**WHAT YOU ARE ASKED TO DO**:
The answer must be every record below, repeated exactly.

**Items from a data source**:
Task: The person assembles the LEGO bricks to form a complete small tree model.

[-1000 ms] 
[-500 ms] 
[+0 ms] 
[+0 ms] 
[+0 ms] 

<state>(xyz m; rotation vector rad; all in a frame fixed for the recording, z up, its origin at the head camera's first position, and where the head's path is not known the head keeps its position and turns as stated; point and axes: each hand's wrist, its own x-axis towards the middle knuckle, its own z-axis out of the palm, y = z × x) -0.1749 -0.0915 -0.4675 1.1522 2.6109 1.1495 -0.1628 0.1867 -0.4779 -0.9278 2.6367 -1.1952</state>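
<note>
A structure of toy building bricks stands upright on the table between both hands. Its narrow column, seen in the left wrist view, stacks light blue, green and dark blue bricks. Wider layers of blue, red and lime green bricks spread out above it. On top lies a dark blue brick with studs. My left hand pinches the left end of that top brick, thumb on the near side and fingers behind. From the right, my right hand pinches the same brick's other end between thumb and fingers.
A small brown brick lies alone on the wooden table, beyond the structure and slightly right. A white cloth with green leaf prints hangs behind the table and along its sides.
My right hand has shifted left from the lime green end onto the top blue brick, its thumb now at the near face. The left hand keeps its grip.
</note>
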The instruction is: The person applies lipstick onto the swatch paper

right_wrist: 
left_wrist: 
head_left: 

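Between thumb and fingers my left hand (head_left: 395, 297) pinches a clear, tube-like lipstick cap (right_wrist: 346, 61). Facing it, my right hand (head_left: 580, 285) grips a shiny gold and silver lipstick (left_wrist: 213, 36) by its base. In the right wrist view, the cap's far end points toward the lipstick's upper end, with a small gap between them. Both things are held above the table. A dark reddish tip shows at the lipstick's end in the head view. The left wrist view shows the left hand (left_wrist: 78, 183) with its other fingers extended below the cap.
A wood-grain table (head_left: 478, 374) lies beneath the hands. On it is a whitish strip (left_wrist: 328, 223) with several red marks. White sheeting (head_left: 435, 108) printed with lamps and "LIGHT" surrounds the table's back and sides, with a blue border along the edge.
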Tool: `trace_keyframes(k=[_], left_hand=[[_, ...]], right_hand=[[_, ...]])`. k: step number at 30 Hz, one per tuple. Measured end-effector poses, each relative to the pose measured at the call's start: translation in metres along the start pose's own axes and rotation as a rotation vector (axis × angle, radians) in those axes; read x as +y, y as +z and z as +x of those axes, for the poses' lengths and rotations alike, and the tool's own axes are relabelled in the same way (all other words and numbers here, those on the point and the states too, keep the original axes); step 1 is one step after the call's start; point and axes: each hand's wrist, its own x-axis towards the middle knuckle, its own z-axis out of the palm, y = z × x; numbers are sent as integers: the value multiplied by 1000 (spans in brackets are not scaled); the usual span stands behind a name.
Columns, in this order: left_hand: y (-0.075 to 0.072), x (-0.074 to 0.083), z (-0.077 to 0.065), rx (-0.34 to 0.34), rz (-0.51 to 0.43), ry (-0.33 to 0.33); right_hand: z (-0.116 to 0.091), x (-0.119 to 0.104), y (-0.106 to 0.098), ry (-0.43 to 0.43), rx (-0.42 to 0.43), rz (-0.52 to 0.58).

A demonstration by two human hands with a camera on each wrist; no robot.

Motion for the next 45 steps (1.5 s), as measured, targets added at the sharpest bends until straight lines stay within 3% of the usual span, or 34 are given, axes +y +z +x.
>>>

**YOUR RESPONSE**:
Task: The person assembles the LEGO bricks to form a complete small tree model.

[-1000 ms] 
[-500 ms] 
[+0 ms] 
[+0 ms] 
[+0 ms] 

<state>(xyz m; rotation vector rad; all in a frame fixed for the recording, z up, its origin at the head camera's first position, and where the head's path is not known the head keeps its position and turns as stated; point and axes: each hand's wrist, its own x-axis towards the middle knuckle, its own z-axis out of the palm, y = z × x) -0.1749 -0.0915 -0.4675 1.1522 2.6109 1.1495 -0.1628 0.1867 -0.4779 -0.9278 2.6367 -1.1952</state>
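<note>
A structure of toy building bricks stands upright on the table between both hands. Its narrow column, seen in the left wrist view, stacks light blue, green and dark blue bricks. Wider layers of blue, red and lime green bricks spread out above it. On top lies a dark blue brick with studs. My left hand pinches the left end of that top brick, thumb on the near side and fingers behind. From the right, my right hand pinches the same brick's other end between thumb and fingers.
A small brown brick lies alone on the wooden table, beyond the structure and slightly right. A white cloth with green leaf prints hangs behind the table and along its sides.
My right hand has shifted left from the lime green end onto the top blue brick, its thumb now at the near face. The left hand keeps its grip.
</note>
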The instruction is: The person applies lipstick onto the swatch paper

right_wrist: 
left_wrist: 
head_left: 

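Between thumb and fingers my left hand (head_left: 395, 297) pinches a clear, tube-like lipstick cap (right_wrist: 346, 61). Facing it, my right hand (head_left: 580, 285) grips a shiny gold and silver lipstick (left_wrist: 213, 36) by its base. In the right wrist view, the cap's far end points toward the lipstick's upper end, with a small gap between them. Both things are held above the table. A dark reddish tip shows at the lipstick's end in the head view. The left wrist view shows the left hand (left_wrist: 78, 183) with its other fingers extended below the cap.
A wood-grain table (head_left: 478, 374) lies beneath the hands. On it is a whitish strip (left_wrist: 328, 223) with several red marks. White sheeting (head_left: 435, 108) printed with lamps and "LIGHT" surrounds the table's back and sides, with a blue border along the edge.
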Tool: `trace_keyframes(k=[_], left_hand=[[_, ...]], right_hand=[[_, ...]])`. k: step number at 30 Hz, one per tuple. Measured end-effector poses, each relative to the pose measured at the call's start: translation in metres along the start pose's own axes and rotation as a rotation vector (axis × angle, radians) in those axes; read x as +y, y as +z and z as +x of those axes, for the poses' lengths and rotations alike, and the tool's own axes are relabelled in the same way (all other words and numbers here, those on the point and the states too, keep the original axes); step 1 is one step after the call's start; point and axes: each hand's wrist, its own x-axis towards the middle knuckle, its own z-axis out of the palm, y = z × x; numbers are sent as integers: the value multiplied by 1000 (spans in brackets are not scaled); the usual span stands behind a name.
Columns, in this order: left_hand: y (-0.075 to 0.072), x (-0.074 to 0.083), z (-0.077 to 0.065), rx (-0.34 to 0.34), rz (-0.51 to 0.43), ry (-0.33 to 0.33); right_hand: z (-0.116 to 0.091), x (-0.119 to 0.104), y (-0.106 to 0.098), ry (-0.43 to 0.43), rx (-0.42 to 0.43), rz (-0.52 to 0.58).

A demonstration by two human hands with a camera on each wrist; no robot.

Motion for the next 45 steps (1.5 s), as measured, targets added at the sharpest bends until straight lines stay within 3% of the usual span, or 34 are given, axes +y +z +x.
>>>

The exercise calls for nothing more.